Appeal of T.S., on behalf of her daughter V.S., from action of the Board of Education of the Williamsville Central School District regarding student discipline.

Decision No. 17,233

(October 27, 2017)

Housh Law Offices, attorneys for petitioner, Frank Housh, Esq., of counsel

Hodgson Russ LLP, attorneys for respondent, Andrew Freedman, Esq., of counsel

ELIA, Commissioner.--Petitioner appeals a determination of the Board of Education of the Williamsville Central School District (“respondent”) to suspend her daughter V.S. (“the student”).  The appeal must be sustained in part.

During the 2011-2012 school year, the student attended high school in respondent’s district.  On September 22 of that school year, the student attended a homecoming dance held by the school.  At the dance, some students, including the student who is the subject of this appeal, allegedly shouted disparaging remarks regarding a classmate who had committed suicide four days earlier.  One such remark was a statement that the speaker was “glad” the classmate was dead.  Many students attending the dance overheard these remarks, including the sister of the deceased student.

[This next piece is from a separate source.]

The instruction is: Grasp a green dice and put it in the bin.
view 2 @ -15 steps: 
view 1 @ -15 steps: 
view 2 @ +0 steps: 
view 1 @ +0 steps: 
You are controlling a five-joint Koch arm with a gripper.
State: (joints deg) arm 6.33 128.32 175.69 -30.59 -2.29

By letter dated September 27, the principal advised petitioner and her husband that she was suspending the student for five days based upon her alleged conduct at the September 22 dance.

A superintendent’s hearing, presided over by a hearing officer, was held over several days in October.[1]  On October 21, the hearing officer issued a recommendation that the student be found guilty of engaging in “disorderly” conduct at a school function.  The hearing officer based his determination of guilt on, among other things, the student’s anecdotal record, which included prior suspensions.  The hearing officer also found that the student was not a credible witness based upon the testimony of three witnesses which, as further explained below, is not part of the hearing record in this appeal.  As a penalty, the hearing officer recommended that the student be suspended for the remainder of the school year.

On October 26, the superintendent adopted the hearing officer’s recommendations with respect to the student’s guilt and the proposed penalty. Petitioner appealed to respondent, which considered her appeal on March 6, 2012.[2]  By letter dated March 12, 2012, respondent informed petitioner that it had upheld the superintendent’s determination.  This appeal ensued.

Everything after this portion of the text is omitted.